Walter Lord was one of the greatest narrative historians and this is another of his fine books. It tells the story of the Battle of Midway from the viewpoint of the participants, both Japanese and Americans. It tells the story of ordinary sailors, airmen, admirals, politicians and code breakers, creating an exciting story out of the mosaic of these individual stories. The book tells the tragic story of the crews of American torpedo planes, flying in inferior planes with defective torpedoes in an unsuccessful attempt to sink Japanese Aircraft Carriers; unsuccessful in itself but ultimately very important because they allowed the dive-bombers that followed them to sink the carriers.
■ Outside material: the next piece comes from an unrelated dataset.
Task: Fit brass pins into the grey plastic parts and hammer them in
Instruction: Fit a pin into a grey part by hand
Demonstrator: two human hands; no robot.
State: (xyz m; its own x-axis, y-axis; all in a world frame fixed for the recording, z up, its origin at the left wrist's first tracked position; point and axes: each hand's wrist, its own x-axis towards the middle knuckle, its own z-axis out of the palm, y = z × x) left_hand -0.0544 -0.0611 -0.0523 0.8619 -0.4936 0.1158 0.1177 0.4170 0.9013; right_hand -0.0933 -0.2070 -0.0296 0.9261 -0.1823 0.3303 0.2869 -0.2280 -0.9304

They accomplished this because they forced the Japanese fighter planes to come down to a low altitude to attack them, so that they could not shoot down the dive-bombers and because the evasive action that the Japanese fleet took to avoid their torpedoes reduced the effectiveness of their antiaircraft fire. Lord brings the actions of Lt. Commander Wade McClusky and Ensign George Gay to the forefront, highlighting the sacrifice and heroism of US Navy Airmen. He also tells the story of sailors of sinking ships, code breakers working to the limits of sanity (and sometimes beyond), and admirals who had to make life and death decisions in split seconds. He tells the story from the from both the American and Japanese perspective and why the Battle of Midway was a turning point in WWII.

In addition to being a fine narrative history the book also gives an analysis of the overall action in great detail, complete with details of the sailing of individual ships and the reasons behind the decisions of the admirals involved. This has long been a seminal history of the battle, which has been followed by many others, few of which have the impact of Lord's story telling. I highly recommend this book to all those interested in the history of WWII and for those who just like great narrative history that places you within the action.
2 of 2 people found the following review helpful
5.0 out of 5 stars Incredible Book 8 Jan 2011
By John E. Nevola - Published on Amazon.com
This is an "incredible" story of the human element of one of the greatest battles, and greatest naval victory, in American history. Lord writes this book with such grace and pathos, the reader somehow becomes invested in the characters and the battle.

The odds against the Americans in the Battle of Midway were enormous and the stakes were extremely high. Having suffered nothing but victories, the Japanese had cause to be highly confident and the outlook for the Americans was bleak. And the early results of the first battle-contacts were overwhelmingly favorable to the Japanese. And yet, somehow the Americans rallied to pull this fight out of the fire and not only save Midway but deal the Imperial fleet a blow from which they never recovered.

A true David and Goliath story, Incredible Victory pays tribute to the indomitable human spirit and the fickle twists of fate and luck. I rarely read books more than once. Only a tiny handful have impressed and captivated me enough to do that. This book, however, I have read four times and I'm sure to read it again someday!

John E. Nevola
Author of The Last Jump - A Novel of World War II
2 of 2 people found the following review helpful
5.0 out of 5 stars The best book on Midway 1 Dec 2010
By C. Wayne Cornell - Published on Amazon.com
All other books on Midway pale beside Lord's. The writer has a gift for making history into a living thing. Prage's book on Midway is dry and at time downright boring. Even a person who isn't a "history buff" may find it difficult to put down Lord's "Incredible Victory, " once they start reading.

I have an extensive library of several hundred books on America's wars--from the Revolution to Vietnam. If I had to get rid of all of my books but one, "Incredible Victory" would be the book I keep.